Anonymous Anonymous said...

I'm not anywhere near an expert on the bible, but if it were to be something in present day context I would believe the following. While it is easy to cast judgement on someone from afar (God's edict to moses on adultery) it is quite another thing to be present and witness it (Jesus coming across a stoning about to happen). That may also be the whole point of the passage, that forgiveness trumps punishment.

Two other thoughts on that. First, It's men who wrote the book and they may have gotten the wrong message about what God instructed Moses concerning the issue, and the passage with Jesus stopping the stoning is the real message here. Second, Stoning happens today in parts of the muslim world, and I doubt nothing short of God Himself could stop a mob of muslims from stoning that poor woman (even if guilty of adultery)to her bloody death.

9:22 AM  
Blogger Granimore said...

That is an interesting view, and I thank you for your input. It is an interesting question, one which I probably won't find the answer to until I see God and ask Him about it myself.

4:27 PM  
Blogger John said...

I believe that the most common and accepted answer to your question would be one that involved the concepts of grace and of the emerging dispensation.

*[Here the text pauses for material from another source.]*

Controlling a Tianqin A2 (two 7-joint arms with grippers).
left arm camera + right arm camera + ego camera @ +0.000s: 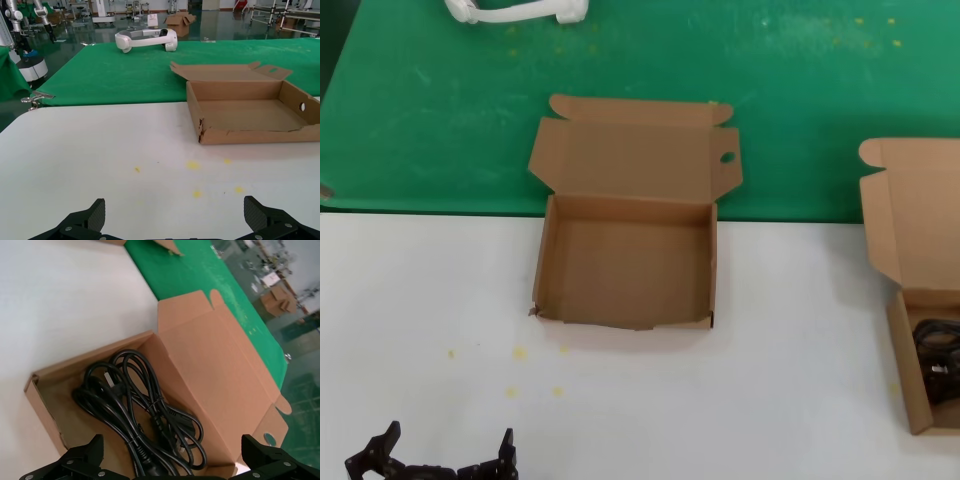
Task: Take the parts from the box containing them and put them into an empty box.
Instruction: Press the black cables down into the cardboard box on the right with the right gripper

In the book of Romans, Paul states that the law now serves as a "schoolmaster" that both makes us aware of our sin, and daily reminds us of our inability to keep it. Like Paul said, without a law, we would never be aware of our transgressions and sin.

In essense, the law is designed not to damn us ( although that is usually the result ), but to convince us of our sinful nature, and lead us to repentance.

As it has been said, we as Christians are no longer "under the law" ( condemned by it ). The sacrifice of Jesus on the cross satisfied the blood atonement that once used to be sought regularly by the slaughtering of animals.
As such, we have moved into the modern dispensation of grace, where no longer must blood be shed ( human nor animal ) in order to remit sins.
Similarly, the adultress' blood did not need to be shed in order to satisfy holy justice, because the birth of Jesus Christ ushered in this new dispensation.

I hope I didn't confuse, confound, or agitate anyone with this answer.